Aim of the exercise.
Among the lines below, return each one that contains the word "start".

--- Task data Enclosed Below ---

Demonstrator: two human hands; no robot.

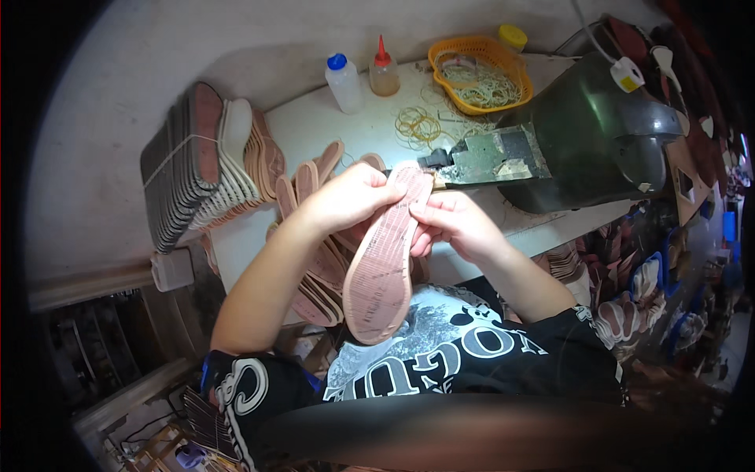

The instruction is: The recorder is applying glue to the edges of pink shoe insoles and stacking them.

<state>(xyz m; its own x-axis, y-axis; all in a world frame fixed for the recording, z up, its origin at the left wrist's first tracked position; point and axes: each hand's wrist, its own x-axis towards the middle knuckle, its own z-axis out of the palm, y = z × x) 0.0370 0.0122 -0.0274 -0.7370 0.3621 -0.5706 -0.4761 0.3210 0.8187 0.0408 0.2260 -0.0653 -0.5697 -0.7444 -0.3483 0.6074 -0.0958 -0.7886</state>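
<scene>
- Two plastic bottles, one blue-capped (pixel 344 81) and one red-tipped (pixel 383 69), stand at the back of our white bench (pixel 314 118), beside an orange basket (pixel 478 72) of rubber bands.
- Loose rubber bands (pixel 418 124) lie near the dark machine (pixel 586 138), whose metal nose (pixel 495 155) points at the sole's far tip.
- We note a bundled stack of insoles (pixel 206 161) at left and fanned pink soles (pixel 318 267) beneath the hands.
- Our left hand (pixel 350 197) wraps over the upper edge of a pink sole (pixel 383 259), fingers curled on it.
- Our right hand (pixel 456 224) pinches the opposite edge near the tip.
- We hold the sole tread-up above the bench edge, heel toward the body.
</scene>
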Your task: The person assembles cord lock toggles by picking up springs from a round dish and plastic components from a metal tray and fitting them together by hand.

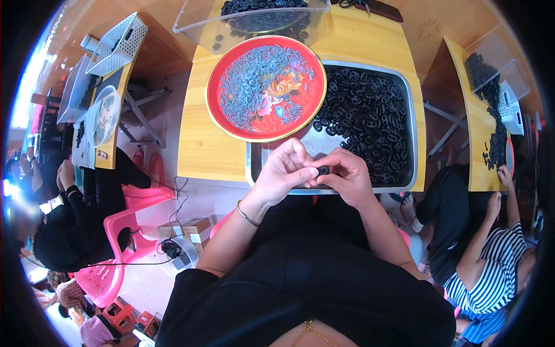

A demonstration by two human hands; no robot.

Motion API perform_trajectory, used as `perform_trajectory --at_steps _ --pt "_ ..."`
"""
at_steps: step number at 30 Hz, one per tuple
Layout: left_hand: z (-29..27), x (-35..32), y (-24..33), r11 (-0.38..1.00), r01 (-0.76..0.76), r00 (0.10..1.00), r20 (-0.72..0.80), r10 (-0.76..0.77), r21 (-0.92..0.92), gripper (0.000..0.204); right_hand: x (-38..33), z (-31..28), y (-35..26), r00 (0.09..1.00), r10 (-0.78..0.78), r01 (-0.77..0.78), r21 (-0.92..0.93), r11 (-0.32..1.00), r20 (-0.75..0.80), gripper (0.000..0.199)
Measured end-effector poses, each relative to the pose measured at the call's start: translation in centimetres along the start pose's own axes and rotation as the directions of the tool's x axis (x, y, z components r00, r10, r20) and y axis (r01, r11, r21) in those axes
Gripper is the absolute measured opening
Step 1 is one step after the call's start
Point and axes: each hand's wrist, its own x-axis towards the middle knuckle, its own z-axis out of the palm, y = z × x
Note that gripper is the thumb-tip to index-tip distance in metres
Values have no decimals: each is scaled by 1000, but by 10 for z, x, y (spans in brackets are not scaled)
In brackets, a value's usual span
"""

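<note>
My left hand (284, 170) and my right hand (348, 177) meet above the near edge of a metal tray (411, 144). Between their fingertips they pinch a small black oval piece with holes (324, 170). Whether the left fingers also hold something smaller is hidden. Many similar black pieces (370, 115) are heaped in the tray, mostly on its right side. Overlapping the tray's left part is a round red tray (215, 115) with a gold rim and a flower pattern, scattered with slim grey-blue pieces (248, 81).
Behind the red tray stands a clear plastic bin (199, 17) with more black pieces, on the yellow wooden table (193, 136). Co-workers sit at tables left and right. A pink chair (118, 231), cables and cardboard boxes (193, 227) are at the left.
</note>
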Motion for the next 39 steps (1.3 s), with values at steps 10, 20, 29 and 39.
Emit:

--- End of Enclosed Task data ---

Exercise answer.
Measured end-effector poses, each relative to the pose measured at the call's start: translation in centimetres along the start pose's own axes and rotation as the directions of the tool's x axis (x, y, z components r00, r10, r20) and y axis (r01, r11, r21) in those axes
Step 1 is one step after the call's start

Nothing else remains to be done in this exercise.